Oogzenuw: functie en structuur

Wat is de oogzenuw?

Net als het netvlies maakt de oogzenuw deel uit van de hersenen. Het is ongeveer vier tot vijf centimeter lang en begint bij de optische schijf in het oog (discus nervi optici). Dit is een witachtig, schijfvormig gebied aan de achterkant van het oog waar de zenuwuiteinden van het netvlies (netvlies) samenbundelen om de oogzenuw te vormen. Daar, aan de achterste pool van het oog, bevindt zich een opening van ongeveer drie en een halve millimeter groot waardoor de oogzenuw door de sclera (witte sclera van het oog) kan gaan.

Het zijn echter niet alleen de zenuwuiteinden van het netvlies die zich verzamelen in de optische schijf (oog) – het is ook waar de netvliesvaten binnenkomen en vertrekken in een holte in het midden. Om deze reden is er op dit moment geen zicht (geen fotoreceptoren). Artsen spreken daarom ook van de ‘blinde vlek’.

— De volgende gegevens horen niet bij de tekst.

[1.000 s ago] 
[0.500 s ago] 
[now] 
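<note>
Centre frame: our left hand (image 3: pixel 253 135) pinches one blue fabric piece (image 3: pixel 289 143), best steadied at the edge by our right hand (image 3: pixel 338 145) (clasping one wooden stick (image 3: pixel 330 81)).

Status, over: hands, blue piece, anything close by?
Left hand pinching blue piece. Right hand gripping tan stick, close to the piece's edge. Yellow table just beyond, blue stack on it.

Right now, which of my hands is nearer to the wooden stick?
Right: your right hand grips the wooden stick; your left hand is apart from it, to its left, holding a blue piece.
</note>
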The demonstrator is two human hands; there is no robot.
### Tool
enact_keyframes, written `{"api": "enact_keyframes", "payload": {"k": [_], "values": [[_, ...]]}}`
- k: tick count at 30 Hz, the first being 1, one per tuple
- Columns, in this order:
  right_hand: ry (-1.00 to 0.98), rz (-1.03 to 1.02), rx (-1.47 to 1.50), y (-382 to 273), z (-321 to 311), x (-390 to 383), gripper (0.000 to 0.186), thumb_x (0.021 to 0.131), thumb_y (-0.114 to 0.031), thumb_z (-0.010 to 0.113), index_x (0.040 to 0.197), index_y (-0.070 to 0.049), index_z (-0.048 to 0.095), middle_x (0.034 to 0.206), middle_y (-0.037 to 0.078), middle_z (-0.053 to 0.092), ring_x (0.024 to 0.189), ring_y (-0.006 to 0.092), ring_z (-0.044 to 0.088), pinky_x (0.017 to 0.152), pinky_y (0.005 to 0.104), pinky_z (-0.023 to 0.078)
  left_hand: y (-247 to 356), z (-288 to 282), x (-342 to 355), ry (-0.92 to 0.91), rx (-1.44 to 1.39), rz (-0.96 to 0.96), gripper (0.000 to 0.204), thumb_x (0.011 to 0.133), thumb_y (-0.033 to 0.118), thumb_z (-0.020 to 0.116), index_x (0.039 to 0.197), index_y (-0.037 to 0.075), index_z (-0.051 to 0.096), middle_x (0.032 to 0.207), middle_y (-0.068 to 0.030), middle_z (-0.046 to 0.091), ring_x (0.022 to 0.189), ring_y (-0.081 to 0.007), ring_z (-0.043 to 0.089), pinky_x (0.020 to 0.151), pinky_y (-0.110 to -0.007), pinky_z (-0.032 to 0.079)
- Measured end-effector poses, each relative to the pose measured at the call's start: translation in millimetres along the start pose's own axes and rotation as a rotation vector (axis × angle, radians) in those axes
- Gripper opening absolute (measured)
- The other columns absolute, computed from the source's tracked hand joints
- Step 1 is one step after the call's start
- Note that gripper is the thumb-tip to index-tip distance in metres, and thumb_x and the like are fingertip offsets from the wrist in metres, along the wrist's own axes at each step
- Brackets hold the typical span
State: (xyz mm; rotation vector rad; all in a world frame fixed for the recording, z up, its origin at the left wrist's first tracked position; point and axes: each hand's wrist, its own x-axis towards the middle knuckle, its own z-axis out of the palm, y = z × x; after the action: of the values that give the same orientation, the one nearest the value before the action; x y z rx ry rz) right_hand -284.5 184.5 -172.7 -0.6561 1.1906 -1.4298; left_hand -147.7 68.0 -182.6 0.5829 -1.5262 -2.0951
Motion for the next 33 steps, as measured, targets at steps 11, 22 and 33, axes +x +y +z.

De zenuwvezels die uit het perifere gebied van het netvlies komen, bevinden zich ook in de oogzenuw in het perifere gebied. De vezels van het centrale netvliesgebied en de macula (het gebied met het scherpste zicht) lopen in de oogzenuw. Alle zenuwvezels in de oogzenuw zijn omgeven door beschermende myelinescheden.

Optische zenuwverbinding

In de schedelholte vóór de hypofyse komen de oogzenuwen van de twee ogen samen en vormen een optische zenuwverbinding (optisch chiasme). De zenuwvezels in de twee oogzenuwen zijn echter slechts gedeeltelijk gekruist: de vezels die uit de middelste (nasale) helften van het netvlies komen, zijn gekruist; de vezels die uit de buitenste (temporale) retinale gebieden komen, zijn niet gekruist.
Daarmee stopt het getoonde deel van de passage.